Open jcea opened 7 years ago
+1
+1 I always end up dragging in pkg basically just for smartmontools.
What about other monitoring facilities, say, mcelog
?
As discussed on the SmartOS mailing list there are certain constraints and pkgsrc is the correct place for additional software:
FMA already reads SMART data from disks and acts accordingly.
sorry for reviving this old issue...
FMA already reads SMART data from disks and acts accordingly.
And how can one show the SMART data then?
I'm currently in the situation that on a remote host one disk of a mirror vdev failed and 'diskinfo -P' doesn't show serial numbers for any of the disks. So without the ability to show SMART data or at least a serial number for a given drive, I can't get the disk replaced. I can't just tell the on-site tech to rip out each drive, diagnose it on another host to find the failed drive...
You should be able to get serial numbers from iostat -E
.
If the drive isn’t even reporting its serial number, it’s probably so far gone that SMART queries aren’t likely to respond either. I’m guessing there is no enclosure device (diskinfo would show the location if so).
In that scenario, usually I end up resorting to running dd on the good drives to eliminate them by looking at the activity. It’s crude but can be effective.
On May 10, 2022, at 11:51 AM, Jonathan Perkin @.***> wrote:
You should be able to get serial numbers from iostat -E.
— Reply to this email directly, view it on GitHub, or unsubscribe. You are receiving this because you are subscribed to this thread.

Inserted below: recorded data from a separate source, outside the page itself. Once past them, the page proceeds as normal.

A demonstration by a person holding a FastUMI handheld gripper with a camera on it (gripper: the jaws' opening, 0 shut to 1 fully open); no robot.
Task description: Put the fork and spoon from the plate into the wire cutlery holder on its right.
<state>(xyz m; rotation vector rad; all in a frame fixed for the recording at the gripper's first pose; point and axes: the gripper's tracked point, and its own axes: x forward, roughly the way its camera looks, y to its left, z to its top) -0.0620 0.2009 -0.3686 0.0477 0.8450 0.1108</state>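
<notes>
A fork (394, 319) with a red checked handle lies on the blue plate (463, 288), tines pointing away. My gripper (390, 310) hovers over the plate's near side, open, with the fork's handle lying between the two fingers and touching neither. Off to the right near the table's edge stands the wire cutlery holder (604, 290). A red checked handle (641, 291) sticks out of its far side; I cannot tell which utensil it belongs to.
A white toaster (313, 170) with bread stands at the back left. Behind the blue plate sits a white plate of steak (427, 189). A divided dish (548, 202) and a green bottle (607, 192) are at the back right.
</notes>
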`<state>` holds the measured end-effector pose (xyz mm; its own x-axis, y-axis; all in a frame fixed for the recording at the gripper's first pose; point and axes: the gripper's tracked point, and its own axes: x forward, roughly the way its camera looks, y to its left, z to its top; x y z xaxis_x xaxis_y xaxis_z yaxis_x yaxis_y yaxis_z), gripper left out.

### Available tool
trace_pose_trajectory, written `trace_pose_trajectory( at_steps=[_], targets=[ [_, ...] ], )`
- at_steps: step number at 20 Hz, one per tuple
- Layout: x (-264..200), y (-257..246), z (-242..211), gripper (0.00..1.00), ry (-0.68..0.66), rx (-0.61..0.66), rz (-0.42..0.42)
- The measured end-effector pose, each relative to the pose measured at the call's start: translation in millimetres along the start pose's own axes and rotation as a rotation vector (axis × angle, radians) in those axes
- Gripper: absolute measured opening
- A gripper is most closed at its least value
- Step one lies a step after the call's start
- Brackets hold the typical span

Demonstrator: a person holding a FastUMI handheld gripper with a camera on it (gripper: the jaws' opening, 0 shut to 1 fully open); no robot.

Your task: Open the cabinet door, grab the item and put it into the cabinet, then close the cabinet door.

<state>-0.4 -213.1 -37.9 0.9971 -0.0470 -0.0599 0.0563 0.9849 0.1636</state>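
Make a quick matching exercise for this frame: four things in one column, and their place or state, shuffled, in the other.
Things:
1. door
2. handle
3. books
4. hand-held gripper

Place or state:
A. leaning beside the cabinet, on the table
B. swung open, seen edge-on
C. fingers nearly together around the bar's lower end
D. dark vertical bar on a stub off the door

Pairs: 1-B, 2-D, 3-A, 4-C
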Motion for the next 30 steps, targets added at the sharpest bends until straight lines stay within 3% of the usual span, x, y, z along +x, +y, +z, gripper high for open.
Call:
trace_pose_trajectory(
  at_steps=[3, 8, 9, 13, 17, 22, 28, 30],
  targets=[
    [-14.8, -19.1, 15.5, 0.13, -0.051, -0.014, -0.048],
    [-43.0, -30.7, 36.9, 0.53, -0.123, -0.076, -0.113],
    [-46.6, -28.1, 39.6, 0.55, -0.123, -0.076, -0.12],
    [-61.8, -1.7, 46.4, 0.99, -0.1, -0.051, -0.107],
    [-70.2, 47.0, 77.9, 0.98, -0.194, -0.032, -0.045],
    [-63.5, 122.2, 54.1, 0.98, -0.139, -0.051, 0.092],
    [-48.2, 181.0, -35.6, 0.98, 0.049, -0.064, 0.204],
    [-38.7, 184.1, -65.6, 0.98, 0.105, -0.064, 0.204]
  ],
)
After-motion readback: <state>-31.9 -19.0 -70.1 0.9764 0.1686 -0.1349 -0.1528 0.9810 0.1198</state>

Actually 'diskinfo -P' doesn't return a serial for any drive except the USB-flashdrive used for booting in all 5 of our smartOS nodes.
# diskinfo -P
DISK VID PID SERIAL FLT LOC LOCATION
c0t5000C50041F9400Fd0 SEAGATE ST2000NM0001 - - - -
c0t5000C50041F934DBd0 SEAGATE ST2000NM0001 - - - -
c0t5000C50041F93BCFd0 SEAGATE ST2000NM0001 - - - -
c0t5000C50041F93EFBd0 SEAGATE ST2000NM0001 - - - -
c1t00A075012BF9E606d0 NVMe Micron_7300_MTFDHBA960TDF - - - -
c2t00A075012BF9E5F4d0 NVMe Micron_7300_MTFDHBA960TDF - - - -
c3t0d0 Kingston DataTraveler 3.0 50E549C20249BFC0D9B12403 - - -
c4t0d0 Single Flash Reader 058F63356336 - - -
---
# diskinfo -P
DISK VID PID SERIAL FLT LOC LOCATION
c1t0d0 SanDisk' Cruzer Fit 4C530000061127117191 - - -
c2t0d0 INTEL SSDSC2KB480G7 - - - -
c2t3d0 INTEL SSDSC2KB480G7 - - - -
---
# diskinfo -P
DISK VID PID SERIAL FLT LOC LOCATION
c1t0d0 SanDisk Ultra Fit 4C530001111231118393 - - -
c2t2d0 INTEL SSDSC2KB240G7 - - - -
c2t3d0 INTEL SSDSC2KB240G7 - - - -
(and so on for the other 2 nodes with 2 Intel DC S4500 SSDs)
@jperkin with 'iostat -E' I at least get some error statistics and the serial number to identify the disk, thanks!
# iostat -E sd1
sd1 Soft Errors: 1 Hard Errors: 12 Transport Errors: 220
Vendor: ATA Product: INTEL SSDSC2KB48 Revision: 0142 Serial No: PHYS8251011L480
Size: 480.10GB <480103981056 bytes>
Media Error: 0 Device Not Ready: 0 No Device: 0 Recoverable: 0
Illegal Request: 33 Predictive Failure Analysis: 0
I still think smartmontools (or any other tool to show/monitor SMART data) would be beneficial to monitor drives and alert on various indicators BEFORE the drive actually dies... The drive in this node - as often - didn't just die but periodically stalled the system as it went silent for several seconds every now and then.
Utilities like "smartctl" SHOULD be available in the global zone, with no extra installation, to verify the health of the harddisks. Periodic SMART validation should be in any SysAdmin checklist, beside the regular "zpool scrub".
Please, include "smartctl" in the live image, usable in from the global zone.